Miglioramenti allo stadio, alle strutture interne ed esterne, agli spalti e agli spogliatoi, una fermata del bus a pochi passi e, soprattutto, un museo che ricordi il passato glorioso dell’APIA Leichhardt Football club, una delle prime strutture pensate e realizzate da quella che allora era una comunità di emigrati del Bel Paese che stava pian piano tentando di integrarsi e svilupparsi nel nuovo mondo. Un club sportivo che, con il passare degli anni, è stato il collante di diverse generazioni italiane che si sono ritrovate su un campo di calcio. Ad oggi, fra le centinaia di piccoli, giovani e grandi calciatori, o aspiranti tali, che calcano il terreno del Lambert Park da sempre casa dell’APIA, s’incontrano quattro generazioni di emigranti dal Bel Paese.
C’è da giurarci che fra i cimeli sportivi, trofei e maglie di campioni, sui muri del museo che nascerà, ci sarà appesa la storia degli italiani d’Australia. Dai volti in bianco e nero di quanti, in quell’ormai lontano 1954 contribuirono alla sua fondazione, fino ai giorni nostri arrivando a Tony Raciti che da 44 anni è ai vertici del club avendo ricoperto la carica di vicepresidente, presidente e presidente onorario.
“Vorrei ringraziare e riconoscere, il lavoro svolto da chi ha partecipato all’amministrazione del club - scrive Raciti in una sua nota ufficiale diffusa dal club - in particolare la sempre leale, diligente e incredibilmente laboriosa, Pia Scarselletta, da 22 anni con noi. James Chetcuti, che ci lascerà a marzo 2021. L’attuale consiglio del club, che comprende Michael Cutrupi, Aldo Di Mento, Frank Mustica, Frank Primerano, Bill Kadayifici, Mario Raciti, John Mellino, David Marocchi, Nick Rizzo, Joe La Ianca. E infine, umilmente dietro le quinte, ma parte integrante, della stabilità del club e del successo senza precedenti, il nostro direttore tecnico da 30 anni Billy McColl, Matteo Maiorana e Vince Ciolino”.
Ma l’APIA ha anche un folto settore giovanile che raccoglie tanti altri volontari e benefattori, per lo più di origine italiana, che il presidente non dimentica nei suoi ringraziamenti: “Dobbiamo tanto a Lina Boffa, Anthony Mazza, Joe Mirigliani, Joe Garufi, e a Felice Montrone che ha monitorato amministrativamente e supportato finanziariamente il club”.

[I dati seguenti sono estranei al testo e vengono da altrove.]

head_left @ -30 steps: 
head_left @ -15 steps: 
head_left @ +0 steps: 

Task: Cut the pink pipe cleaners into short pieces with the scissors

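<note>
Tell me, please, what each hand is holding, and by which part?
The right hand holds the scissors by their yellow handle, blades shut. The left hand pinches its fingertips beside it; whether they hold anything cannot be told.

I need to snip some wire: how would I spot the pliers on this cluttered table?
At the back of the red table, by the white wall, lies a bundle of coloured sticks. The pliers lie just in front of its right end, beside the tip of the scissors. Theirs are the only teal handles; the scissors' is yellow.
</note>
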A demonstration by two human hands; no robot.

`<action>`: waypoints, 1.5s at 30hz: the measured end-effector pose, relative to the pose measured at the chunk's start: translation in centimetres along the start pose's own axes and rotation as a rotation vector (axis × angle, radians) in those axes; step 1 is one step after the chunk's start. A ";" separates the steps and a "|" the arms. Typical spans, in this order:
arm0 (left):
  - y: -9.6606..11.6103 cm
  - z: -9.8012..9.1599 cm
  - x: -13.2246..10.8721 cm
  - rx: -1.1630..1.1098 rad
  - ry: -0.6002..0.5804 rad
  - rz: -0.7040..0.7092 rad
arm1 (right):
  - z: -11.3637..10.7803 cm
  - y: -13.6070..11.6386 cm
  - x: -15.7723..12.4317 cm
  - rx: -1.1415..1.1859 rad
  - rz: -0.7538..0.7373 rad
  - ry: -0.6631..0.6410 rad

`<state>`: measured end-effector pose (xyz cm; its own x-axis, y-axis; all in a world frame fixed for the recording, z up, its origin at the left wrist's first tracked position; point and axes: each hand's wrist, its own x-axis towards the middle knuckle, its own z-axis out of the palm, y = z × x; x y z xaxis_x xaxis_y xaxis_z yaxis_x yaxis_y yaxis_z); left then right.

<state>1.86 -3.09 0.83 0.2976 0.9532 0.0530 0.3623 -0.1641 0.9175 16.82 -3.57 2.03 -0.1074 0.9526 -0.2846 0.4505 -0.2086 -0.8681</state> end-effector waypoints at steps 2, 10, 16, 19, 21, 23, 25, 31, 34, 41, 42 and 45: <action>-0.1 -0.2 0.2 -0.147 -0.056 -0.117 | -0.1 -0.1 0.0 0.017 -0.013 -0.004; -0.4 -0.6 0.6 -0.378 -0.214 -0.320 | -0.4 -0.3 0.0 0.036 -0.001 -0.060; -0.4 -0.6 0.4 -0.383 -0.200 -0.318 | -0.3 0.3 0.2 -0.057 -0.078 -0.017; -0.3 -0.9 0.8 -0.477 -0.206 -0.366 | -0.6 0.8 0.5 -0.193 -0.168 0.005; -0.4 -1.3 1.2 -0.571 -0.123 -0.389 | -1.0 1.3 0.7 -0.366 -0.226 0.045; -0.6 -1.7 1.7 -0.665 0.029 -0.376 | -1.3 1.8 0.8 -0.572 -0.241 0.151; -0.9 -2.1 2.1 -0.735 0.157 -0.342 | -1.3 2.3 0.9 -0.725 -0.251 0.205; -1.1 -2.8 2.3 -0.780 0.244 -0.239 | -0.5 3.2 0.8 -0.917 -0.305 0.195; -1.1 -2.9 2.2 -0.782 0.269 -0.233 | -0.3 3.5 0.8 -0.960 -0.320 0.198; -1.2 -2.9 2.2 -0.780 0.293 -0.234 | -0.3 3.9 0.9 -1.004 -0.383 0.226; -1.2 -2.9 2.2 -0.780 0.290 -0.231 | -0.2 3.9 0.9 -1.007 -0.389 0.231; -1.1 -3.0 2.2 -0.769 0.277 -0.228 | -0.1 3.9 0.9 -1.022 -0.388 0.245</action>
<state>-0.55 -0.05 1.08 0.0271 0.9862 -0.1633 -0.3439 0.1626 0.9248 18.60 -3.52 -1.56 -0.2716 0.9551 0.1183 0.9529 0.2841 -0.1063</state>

La storia dell’APIA, quella storia che sarà celebrata di certo nel museo, racconta “di 66 benefattori e filantropi che hanno contribuito con milioni di dollari, nel corso di numerosi anni, per mantenere in vita, finanziariamente parlando, il club”.
Non solo, 33 anni fa ci fu il rischio liquidazione per mancanza di fondi. E, ancora una volta, furono degli italiani a intervenire rimettendoci di tasca propria, affinché il club potesse continuare la sua attività lasciando in eredità ai loro figli e ai figli dei figli, una delle squadre di calcio più famose d’Australia, fucina di campioni e centro di aggregazione per i giovani. “Allora questi benefattori versarono 12.000 dollari ciascuno, cifra ragguardevole per l’epoca - ricorda Raciti - per evitare che il club fosse liquidato. Quelle persone sono Tony Arcella, Aldo e Vince Di Mento, Mario Guerrera e Nino Panuccio”.
L’APIA è parte della storia d’Italia in Australia, dei suoi emigrati e del sacrificio che la comunità ha portato avanti nel corso di decenni perché la memoria di quel tempo non fosse dispersa.